The star cast in Tamil Nadu politics is large, but there are no superstars this time

Kannai katti kollaathae, kandathai ellaam nambaathey/Kaakkai kuyilaay aagaathae thoazhaa/Thaadigal ellaam Taagooraa, meesaigal ellaam Baarathiyaa/Vaeshathil aemaaraathae thozhaa.

(Don’t be blinded, don’t believe all that you see/A crow can’t turn into a koel, comrade/Are all bearded men Tagore? And the ones with moustaches Bharathi?/Don’t be fooled by disguises, comrade!)

So crooned Anandan, a character modelled on MGR, in the Mani Ratnam film Iruvar (1997) while rebelling against his parent party. Iruvar was a layered take on Tamil politics, especially the succession battle within the DMK in the late 1960s and the rise of MGR as a charismatic politician following the founding of AIADMK in 1972. With assembly elections round the corner, politics in Tamil Nadu is in a flux: Too many actors crowd the script with no director seemingly in charge. The scene also has its share of pretenders and disguises that it may seem tough to figure the real act.

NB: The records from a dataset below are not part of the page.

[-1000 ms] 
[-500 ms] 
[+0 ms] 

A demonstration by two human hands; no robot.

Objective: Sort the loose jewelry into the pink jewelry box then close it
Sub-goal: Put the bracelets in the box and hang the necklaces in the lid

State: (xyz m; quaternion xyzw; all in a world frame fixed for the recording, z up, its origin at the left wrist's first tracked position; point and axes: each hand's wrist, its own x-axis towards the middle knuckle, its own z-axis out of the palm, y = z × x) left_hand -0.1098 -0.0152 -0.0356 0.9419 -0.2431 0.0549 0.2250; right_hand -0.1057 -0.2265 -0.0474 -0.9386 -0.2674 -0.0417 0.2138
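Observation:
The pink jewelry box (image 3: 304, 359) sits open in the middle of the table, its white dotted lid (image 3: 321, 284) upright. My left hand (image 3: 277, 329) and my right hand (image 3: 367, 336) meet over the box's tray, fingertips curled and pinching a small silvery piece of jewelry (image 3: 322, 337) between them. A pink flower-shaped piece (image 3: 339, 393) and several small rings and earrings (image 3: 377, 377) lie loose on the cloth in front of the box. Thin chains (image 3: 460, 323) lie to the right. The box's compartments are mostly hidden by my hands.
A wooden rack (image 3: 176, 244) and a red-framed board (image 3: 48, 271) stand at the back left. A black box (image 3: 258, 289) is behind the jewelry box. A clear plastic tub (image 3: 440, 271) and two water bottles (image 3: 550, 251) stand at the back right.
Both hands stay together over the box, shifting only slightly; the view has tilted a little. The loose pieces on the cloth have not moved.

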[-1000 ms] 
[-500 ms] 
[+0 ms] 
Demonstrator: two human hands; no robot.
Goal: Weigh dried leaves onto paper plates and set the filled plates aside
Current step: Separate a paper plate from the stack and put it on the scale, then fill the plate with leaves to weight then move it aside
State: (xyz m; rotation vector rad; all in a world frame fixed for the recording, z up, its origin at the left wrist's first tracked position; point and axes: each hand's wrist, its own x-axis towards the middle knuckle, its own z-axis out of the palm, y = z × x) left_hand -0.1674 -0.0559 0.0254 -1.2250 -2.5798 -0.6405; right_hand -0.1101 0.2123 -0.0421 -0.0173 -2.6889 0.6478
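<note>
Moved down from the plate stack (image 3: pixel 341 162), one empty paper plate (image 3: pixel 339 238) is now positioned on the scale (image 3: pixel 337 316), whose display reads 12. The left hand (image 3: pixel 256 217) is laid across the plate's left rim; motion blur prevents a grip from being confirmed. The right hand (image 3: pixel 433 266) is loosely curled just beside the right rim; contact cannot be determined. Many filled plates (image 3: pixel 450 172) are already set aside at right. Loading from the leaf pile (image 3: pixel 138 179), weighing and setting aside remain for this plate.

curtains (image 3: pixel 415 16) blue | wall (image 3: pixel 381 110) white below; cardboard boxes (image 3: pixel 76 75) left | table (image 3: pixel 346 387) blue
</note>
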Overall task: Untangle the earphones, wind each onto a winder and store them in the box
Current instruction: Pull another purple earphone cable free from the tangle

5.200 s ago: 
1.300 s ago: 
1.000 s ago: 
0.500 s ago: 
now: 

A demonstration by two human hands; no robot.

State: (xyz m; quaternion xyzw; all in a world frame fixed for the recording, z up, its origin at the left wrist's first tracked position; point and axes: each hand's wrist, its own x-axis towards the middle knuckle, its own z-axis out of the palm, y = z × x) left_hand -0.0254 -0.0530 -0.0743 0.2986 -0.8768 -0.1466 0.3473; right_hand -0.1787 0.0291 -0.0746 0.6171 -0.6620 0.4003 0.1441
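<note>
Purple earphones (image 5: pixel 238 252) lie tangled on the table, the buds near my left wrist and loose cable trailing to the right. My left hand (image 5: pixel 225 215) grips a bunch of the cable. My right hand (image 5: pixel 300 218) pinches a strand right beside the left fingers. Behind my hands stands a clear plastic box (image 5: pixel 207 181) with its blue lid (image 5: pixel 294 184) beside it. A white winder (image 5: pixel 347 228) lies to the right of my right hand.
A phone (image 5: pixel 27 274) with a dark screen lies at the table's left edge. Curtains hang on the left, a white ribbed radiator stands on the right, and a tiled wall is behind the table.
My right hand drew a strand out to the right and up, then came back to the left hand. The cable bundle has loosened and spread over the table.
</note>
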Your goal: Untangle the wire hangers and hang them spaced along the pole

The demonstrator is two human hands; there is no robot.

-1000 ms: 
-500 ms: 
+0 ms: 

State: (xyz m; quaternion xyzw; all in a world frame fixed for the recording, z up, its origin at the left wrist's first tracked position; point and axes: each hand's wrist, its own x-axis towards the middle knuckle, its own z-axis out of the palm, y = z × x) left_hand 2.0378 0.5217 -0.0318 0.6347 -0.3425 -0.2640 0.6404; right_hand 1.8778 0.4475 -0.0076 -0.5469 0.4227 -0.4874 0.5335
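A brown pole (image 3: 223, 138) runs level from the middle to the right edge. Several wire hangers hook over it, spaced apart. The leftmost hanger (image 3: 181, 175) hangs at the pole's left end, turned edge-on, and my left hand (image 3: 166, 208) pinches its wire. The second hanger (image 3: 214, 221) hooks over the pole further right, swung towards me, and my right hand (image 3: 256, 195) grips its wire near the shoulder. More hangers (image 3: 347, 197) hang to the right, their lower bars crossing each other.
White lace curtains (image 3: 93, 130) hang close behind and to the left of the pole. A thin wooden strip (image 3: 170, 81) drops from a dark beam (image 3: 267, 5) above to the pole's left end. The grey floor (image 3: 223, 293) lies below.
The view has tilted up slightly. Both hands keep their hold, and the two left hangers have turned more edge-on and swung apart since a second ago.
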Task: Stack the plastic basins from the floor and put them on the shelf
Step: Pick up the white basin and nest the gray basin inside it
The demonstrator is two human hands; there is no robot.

Until recently, and for near five decades, politics in Tamil Nadu has revolved around three charismatic figures, who claimed the legacy of the Dravidian movement: DMK patriarch M Karunanidhi defined one pole of state politics while MGR and Jayalalithaa occupied the other end. MGR left the arena in 1987, Jayalalithaa in 2016 and Karunanidhi in 2018. The upcoming elections are also a battle for their legacy even as parties, who have so far been in the political periphery, sense an opportunity to reshape the consensus forged by the Dravidian movement. So far their leaders have only projected themselves as showboats by dressing up in veshti and angavastram and discovering and endorsing local traditions and festivals such as Pongal and Jallikkattu. This reductionism, wherein a powerful idea of federal politics, regional identity, linguistic pride and social justice is acknowledged through guest appearances and cultural references, perhaps, stems from a misunderstanding that all politics in Tamil Nadu is mere spectacle. Spectacle is a key part of Tamil politics of course; but it is that and much more.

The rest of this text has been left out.